**ACTION ITEM**
Go through the records that follow and tally the lines with "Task" in them; answer with the number alone.

**RAW DATA**
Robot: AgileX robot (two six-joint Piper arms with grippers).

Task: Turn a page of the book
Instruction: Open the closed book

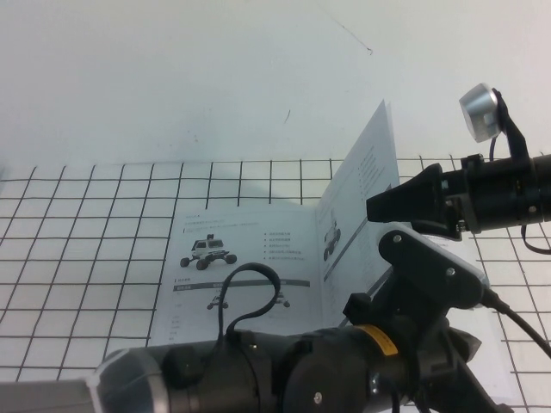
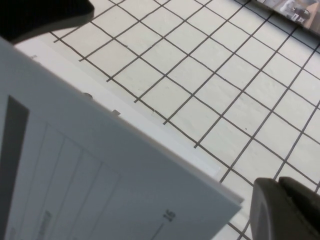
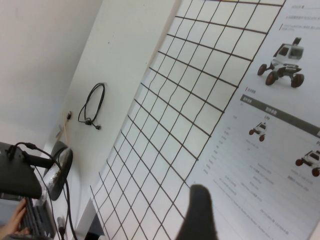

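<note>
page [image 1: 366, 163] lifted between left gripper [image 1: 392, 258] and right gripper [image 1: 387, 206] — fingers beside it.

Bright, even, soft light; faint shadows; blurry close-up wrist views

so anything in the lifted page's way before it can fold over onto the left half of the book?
Nothing visible. The page stands raised near the spine; the book lies bare on the left half it must land on. The left gripper is below the page on the right, the right gripper beside the page's right face.

Lab bench: gridded cloth [image 1: 86, 258], keyboard [image 3: 35, 220]
</note>
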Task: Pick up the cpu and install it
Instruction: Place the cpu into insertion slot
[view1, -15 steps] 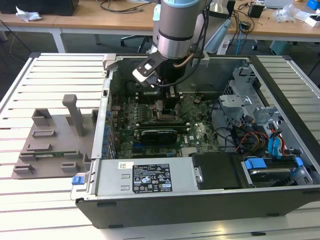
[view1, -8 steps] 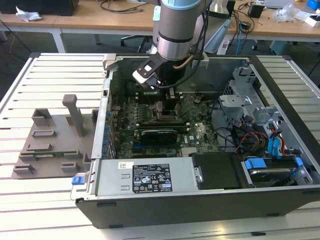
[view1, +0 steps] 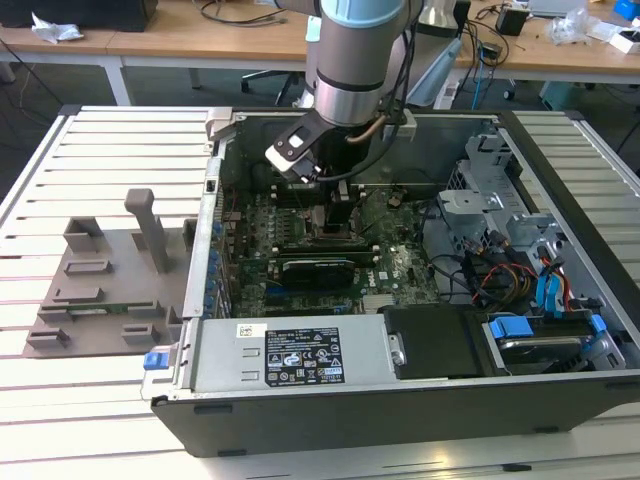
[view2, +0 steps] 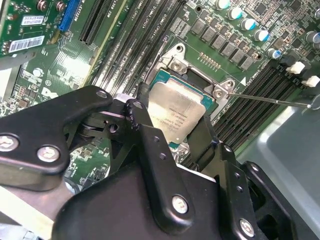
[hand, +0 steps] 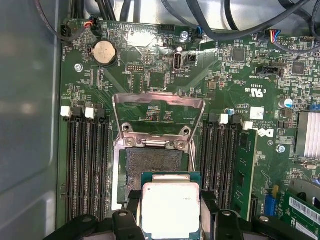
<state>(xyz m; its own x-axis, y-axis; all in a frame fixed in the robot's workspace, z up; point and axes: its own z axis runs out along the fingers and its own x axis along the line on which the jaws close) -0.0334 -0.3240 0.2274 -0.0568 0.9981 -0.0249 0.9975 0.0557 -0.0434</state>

**EXERCISE SOLUTION**
2